**Try it**: Return, word for word, only the lines of the data below that lie between the line with "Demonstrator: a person" and the line with "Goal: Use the", those two lines included.

*** Opening of Supplied information ***

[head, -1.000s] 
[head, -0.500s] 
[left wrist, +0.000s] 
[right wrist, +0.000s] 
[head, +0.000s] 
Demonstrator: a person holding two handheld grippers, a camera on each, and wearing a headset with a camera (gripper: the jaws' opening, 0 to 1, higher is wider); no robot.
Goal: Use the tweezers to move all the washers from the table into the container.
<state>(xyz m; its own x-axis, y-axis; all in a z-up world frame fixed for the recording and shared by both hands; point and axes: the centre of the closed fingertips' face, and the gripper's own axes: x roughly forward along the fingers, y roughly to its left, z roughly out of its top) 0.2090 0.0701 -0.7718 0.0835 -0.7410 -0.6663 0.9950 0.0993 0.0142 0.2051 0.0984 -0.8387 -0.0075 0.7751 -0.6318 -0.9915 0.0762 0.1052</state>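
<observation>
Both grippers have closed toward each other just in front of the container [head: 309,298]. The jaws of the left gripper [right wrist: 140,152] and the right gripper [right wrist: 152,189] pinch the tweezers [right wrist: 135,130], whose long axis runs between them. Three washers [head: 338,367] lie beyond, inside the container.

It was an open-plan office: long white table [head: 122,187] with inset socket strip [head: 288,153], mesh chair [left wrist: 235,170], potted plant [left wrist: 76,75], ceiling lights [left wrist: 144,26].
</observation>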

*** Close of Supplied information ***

**Reply to the task**:
Demonstrator: a person holding two handheld grippers, a camera on each, and wearing a headset with a camera (gripper: the jaws' opening, 0 to 1, higher is wider); no robot.
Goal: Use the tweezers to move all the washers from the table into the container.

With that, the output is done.